*Task requirements*: Give back the full data character for character.

*Information shown*:
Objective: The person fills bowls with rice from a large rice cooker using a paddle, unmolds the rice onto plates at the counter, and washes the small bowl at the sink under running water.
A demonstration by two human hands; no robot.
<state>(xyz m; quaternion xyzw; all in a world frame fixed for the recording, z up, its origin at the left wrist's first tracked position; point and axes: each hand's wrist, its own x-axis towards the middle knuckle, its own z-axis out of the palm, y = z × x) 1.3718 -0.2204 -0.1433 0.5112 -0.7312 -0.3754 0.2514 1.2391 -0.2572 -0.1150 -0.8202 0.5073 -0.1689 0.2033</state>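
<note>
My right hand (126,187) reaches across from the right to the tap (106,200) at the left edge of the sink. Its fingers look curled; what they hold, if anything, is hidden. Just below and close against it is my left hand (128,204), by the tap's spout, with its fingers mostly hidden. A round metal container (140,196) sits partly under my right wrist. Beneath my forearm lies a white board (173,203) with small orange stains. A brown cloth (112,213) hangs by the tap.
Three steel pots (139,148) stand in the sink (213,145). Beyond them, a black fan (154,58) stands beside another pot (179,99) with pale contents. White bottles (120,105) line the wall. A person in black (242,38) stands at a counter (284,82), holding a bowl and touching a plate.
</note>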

*Written response*:
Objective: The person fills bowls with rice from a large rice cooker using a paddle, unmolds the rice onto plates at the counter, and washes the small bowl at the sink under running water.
A demonstration by two human hands; no robot.
<state>(xyz m; quaternion xyzw; all in a world frame fixed for the recording, z up, its origin at the left wrist's first tracked position; point and axes: each hand's wrist, its own x-axis towards the middle knuckle, its own z-axis out of the palm, y = z × x) 1.3718 -0.2204 -0.1433 0.5112 -0.7312 -0.3754 0.2514 1.2391 -0.2572 -0.1150 -0.8202 0.5073 -0.1689 0.2033</state>
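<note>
My right hand (126,187) reaches across from the right to the tap (106,200) at the left edge of the sink. Its fingers look curled; what they hold, if anything, is hidden. Just below and close against it is my left hand (128,204), by the tap's spout, with its fingers mostly hidden. A round metal container (140,196) sits partly under my right wrist. Beneath my forearm lies a white board (173,203) with small orange stains. A brown cloth (112,213) hangs by the tap.
Three steel pots (139,148) stand in the sink (213,145). Beyond them, a black fan (154,58) stands beside another pot (179,99) with pale contents. White bottles (120,105) line the wall. A person in black (242,38) stands at a counter (284,82), holding a bowl and touching a plate.
</note>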

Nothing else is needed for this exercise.